Sermon for Septuagesima

“Go ye also into the vineyard, and whatsoever is right I will give you”

Septuagesima, Sexagesima and Quinquagesima are the three Sundays of Pre-Lent. They remain only in the Book of Common Prayer; no longer even part of the contemporary ecumenical landscape. And yet, they teach us something quite profound. They recall us to a moral discourse which is part and parcel of the larger life of the Church and which connects us to the traditions of moral philosophy in antiquity which is also part of the heritage of Jews and Muslims.

That moral discourse is about the four cardinal virtues, anciently understood to be the defining elements of human character in the pursuit of excellence. Those four cardinal virtues are temperance, courage, prudence and justice. They are activities of the soul with respect to every aspect of our lives; principles, we might say, that are cultivated within the soul and which guide and govern the whole of our lives. It belongs to the sophisticated wisdom of the ancient Greeks to understand that the inward aspects of our being determine our outward actions; these are the virtues that define the ancient sense of dignity and respect.

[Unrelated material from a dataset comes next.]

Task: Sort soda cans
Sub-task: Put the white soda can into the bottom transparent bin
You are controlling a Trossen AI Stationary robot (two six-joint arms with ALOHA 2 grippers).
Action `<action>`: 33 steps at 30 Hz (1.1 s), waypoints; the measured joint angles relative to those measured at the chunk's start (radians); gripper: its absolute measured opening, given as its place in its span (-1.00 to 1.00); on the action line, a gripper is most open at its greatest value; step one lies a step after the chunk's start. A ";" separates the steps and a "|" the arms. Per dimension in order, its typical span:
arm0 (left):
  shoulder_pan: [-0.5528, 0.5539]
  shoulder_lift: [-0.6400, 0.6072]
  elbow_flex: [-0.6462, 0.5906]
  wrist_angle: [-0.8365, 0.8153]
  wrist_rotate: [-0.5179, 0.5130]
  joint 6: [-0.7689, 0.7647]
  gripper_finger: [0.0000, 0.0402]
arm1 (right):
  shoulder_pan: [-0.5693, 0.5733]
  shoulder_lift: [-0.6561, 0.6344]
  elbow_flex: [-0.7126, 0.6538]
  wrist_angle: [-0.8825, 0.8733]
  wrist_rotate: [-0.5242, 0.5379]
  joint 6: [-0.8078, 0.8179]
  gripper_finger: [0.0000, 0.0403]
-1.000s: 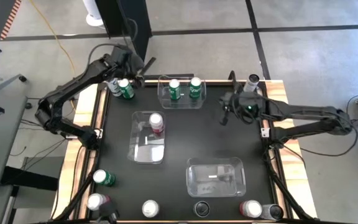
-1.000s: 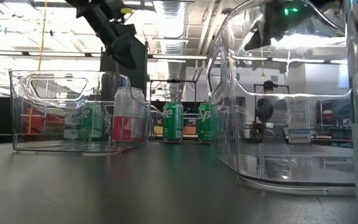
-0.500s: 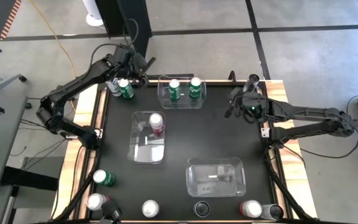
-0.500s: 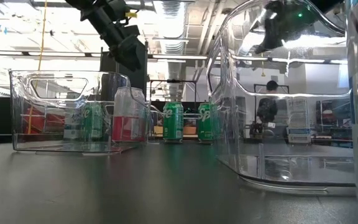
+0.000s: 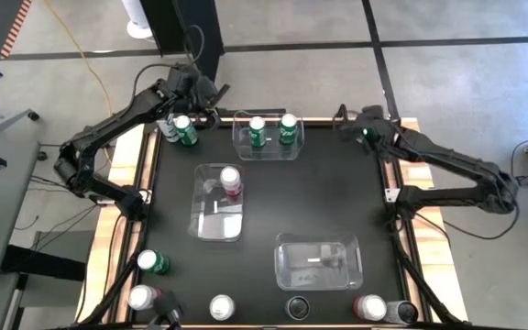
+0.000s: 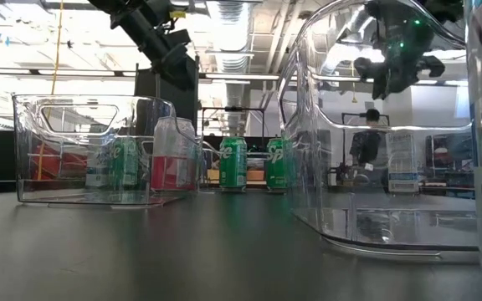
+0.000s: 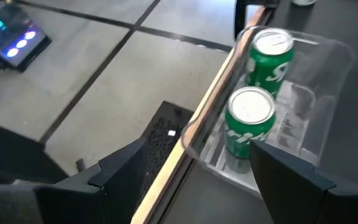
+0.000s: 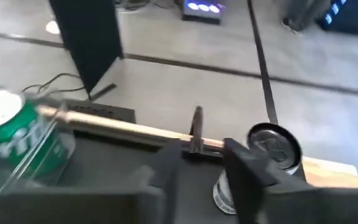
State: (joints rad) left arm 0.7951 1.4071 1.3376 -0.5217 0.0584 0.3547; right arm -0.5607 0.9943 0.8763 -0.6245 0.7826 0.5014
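Observation:
My right gripper [image 5: 349, 119] [image 8: 201, 169] is open at the table's far right corner. A dark can [image 8: 271, 149] stands on the table just past the outer side of one finger, untouched. My left gripper [image 5: 200, 95] [image 7: 209, 140] is open above the far left corner, over a green can [image 5: 186, 131] standing on the table. Two green cans [image 5: 258, 131] [image 5: 288, 128] stand in the far bin [image 5: 267, 151]. A red can [image 5: 231, 181] stands in the middle bin [image 5: 216, 220].
A third clear bin [image 5: 319, 261] sits near the right with no can in it. Several cans stand along the near edge: green [image 5: 151, 263], red [image 5: 142, 297], dark [image 5: 297, 307], red [image 5: 369, 307]. A pale can [image 5: 166, 128] stands beside the far left green one.
My right gripper has moved from over the table toward the far edge and turned toward the far right corner, where the dark can stands. No can or bin has moved.

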 joint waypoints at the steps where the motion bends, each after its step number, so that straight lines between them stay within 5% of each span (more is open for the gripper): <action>1: 0.000 0.000 0.000 0.000 0.012 0.000 0.38 | -0.023 0.013 0.022 -0.022 -0.002 0.022 -0.06; 6: 0.000 0.000 0.000 -0.001 0.052 0.006 0.38 | -0.145 0.092 0.156 -0.192 -0.053 0.126 0.49; 12: 0.000 0.000 0.000 -0.002 0.076 0.027 0.38 | -0.275 0.202 0.208 -0.212 -0.180 0.148 0.81; 33: 0.000 0.000 0.000 -0.004 0.141 0.047 0.38 | -0.310 0.386 0.227 -0.301 -0.094 0.355 0.89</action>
State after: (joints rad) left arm 0.7952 1.4067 1.3376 -0.5262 0.1996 0.4016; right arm -0.8705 1.3806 1.1033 -0.9258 0.6886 0.8564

Temperance is about self-control, particularly of our appetites and emotions, “subduing the body” as Paul puts it. Courage is about our hearts in the face of each and every challenge and hardship of life. Prudence is about the right exercise of our reason; practical wisdom, as it were. Justice, the greatest of these four is about the right ordering of all the parts of the soul – body, heart and mind.

To ponder the four cardinal virtues themselves would be a wonderful thing but these three ‘Gesima’ Sundays (which are terms of temporal reference pointing us towards Lent and Easter; in short, the weeks of seventy, sixty, fifty days before Easter) are about something more and something greater. They point us to the radical transformation of these worldly or natural virtues of human excellence by God’s grace. In other words, the cultivation of the four classical or cardinal virtues in our souls and in our lives belongs to human redemption, to the ultimate perfection of our humanity as found (to use Augustine’s terms) not in ‘the City of Man’ but in ‘the City of God’ which of course becomes the pattern for our lives in the world. Jesus’s parable is about the kingdom of heaven, imaged as a householder hiring workers for his vineyard. This belongs to the Christian transformation of the ancient moral wisdom. The cardinal virtues all become forms of love; ways in which we participate in God’s love written out for us to read in Jesus Christ.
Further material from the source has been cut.